For most companies, including Turkiye Sise, marketable securities, inventories, and receivables are the most common assets that could be converted to cash. However, for Turkiye Sise ve, the most critical issue when managing liquidity is ensuring that current assets are properly aligned with current liabilities. If they are not, Turkiye Sise's management will need to obtain alternative financing to ensure there are always enough cash equivalents on the balance sheet to meet obligations.

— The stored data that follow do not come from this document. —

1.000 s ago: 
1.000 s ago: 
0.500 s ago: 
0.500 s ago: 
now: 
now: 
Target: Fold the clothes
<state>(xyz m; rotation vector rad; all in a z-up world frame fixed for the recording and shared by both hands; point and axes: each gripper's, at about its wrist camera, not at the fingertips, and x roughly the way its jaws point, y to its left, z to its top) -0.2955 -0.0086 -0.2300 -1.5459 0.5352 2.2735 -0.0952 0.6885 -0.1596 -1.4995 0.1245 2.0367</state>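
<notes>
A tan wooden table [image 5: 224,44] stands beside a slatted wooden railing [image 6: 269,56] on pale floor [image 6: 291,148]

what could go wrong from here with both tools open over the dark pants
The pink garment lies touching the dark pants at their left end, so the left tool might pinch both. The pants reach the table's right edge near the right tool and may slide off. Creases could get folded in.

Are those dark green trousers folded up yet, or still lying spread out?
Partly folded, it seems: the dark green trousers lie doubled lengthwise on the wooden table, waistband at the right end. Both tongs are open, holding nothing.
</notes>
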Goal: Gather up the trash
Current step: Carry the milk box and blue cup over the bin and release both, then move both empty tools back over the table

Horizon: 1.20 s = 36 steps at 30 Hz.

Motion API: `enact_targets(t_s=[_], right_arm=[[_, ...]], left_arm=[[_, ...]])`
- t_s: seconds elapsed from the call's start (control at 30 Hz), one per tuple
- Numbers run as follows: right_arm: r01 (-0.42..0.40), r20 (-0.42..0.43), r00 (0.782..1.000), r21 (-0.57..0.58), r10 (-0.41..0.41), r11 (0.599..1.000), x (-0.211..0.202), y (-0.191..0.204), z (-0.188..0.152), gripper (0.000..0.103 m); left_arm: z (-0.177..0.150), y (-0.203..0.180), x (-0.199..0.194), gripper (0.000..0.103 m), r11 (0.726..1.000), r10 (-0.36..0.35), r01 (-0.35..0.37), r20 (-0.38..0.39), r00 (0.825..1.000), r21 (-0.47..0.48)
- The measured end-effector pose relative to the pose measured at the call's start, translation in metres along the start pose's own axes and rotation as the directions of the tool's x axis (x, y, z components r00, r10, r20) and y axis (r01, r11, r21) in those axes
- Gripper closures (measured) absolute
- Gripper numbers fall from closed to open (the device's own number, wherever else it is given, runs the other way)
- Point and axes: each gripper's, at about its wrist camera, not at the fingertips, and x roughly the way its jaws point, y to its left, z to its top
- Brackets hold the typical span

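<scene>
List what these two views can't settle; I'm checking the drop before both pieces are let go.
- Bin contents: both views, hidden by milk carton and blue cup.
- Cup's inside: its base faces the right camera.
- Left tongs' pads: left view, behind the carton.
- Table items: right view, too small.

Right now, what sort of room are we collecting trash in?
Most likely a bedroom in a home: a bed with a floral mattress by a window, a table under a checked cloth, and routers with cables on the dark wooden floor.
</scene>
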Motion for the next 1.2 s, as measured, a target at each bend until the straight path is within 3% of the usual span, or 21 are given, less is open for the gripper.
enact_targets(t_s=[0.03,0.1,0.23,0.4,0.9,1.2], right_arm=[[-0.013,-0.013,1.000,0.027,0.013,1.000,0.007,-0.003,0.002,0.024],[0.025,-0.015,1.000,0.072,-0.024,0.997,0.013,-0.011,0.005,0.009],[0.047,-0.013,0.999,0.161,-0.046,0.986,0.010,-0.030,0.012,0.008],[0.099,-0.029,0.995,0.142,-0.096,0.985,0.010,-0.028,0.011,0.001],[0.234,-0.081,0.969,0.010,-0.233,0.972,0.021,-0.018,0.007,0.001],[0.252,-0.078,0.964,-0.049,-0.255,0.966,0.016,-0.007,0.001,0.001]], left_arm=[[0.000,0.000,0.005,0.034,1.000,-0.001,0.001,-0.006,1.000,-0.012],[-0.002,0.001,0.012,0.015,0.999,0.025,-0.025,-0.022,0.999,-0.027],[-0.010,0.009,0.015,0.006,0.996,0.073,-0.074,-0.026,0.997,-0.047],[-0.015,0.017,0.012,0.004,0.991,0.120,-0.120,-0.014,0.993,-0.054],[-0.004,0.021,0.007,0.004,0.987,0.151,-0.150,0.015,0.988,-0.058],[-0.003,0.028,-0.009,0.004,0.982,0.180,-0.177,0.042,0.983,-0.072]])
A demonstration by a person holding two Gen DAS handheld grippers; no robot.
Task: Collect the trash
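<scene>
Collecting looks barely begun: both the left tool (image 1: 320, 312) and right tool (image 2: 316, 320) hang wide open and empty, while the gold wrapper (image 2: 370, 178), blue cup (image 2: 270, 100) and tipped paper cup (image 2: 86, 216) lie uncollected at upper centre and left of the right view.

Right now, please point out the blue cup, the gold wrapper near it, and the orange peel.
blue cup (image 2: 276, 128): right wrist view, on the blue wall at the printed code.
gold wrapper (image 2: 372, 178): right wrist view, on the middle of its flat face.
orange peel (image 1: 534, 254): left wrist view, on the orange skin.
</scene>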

Given that Turkiye Sise's debt-to-equity ratio measures a Company's obligations relative to the value of its net assets, it is usually used by traders to estimate the extent to which Turkiye Sise is acquiring new debt as a mechanism of leveraging its assets. A high debt-to-equity ratio is generally associated with increased risk, implying that it has been aggressive in financing its growth with debt. Another way to look at debt-to-equity ratios is to compare the overall debt load of Turkiye Sise to its assets or equity, showing how much of the company assets belong to shareholders vs. creditors. If shareholders own more assets, Turkiye Sise is said to be less leveraged. If creditors hold a majority of Turkiye Sise's assets, the Company is said to be highly leveraged.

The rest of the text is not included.